## TASK BRIEF
Examine the data line by line and report how many lines include the word "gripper", with no additional output.

## INFORMATION SHOWN
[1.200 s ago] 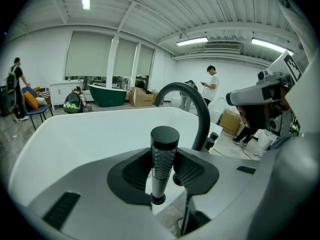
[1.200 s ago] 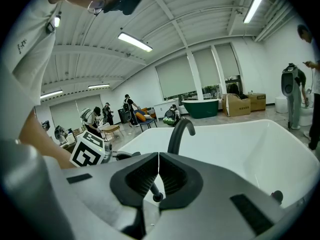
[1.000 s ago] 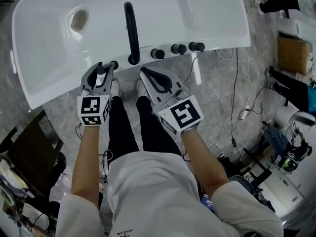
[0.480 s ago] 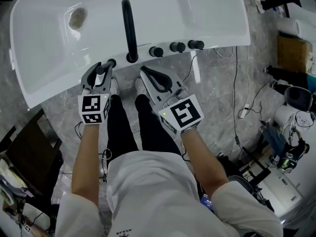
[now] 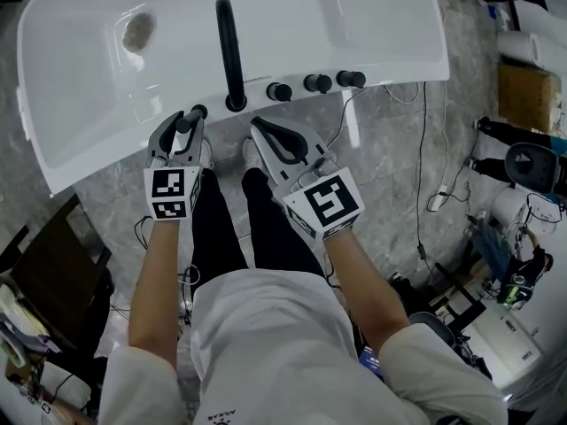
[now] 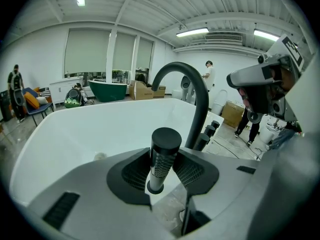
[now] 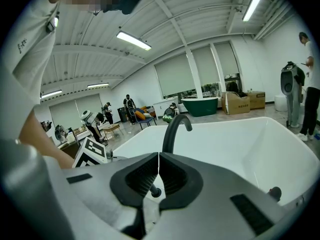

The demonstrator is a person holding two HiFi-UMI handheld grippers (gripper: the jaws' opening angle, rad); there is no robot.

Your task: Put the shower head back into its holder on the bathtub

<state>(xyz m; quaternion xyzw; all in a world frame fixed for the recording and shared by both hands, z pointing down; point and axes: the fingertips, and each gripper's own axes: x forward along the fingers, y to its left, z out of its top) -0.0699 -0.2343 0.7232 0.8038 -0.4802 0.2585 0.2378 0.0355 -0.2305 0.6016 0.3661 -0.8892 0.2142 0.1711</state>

## WRITTEN RESPONSE
2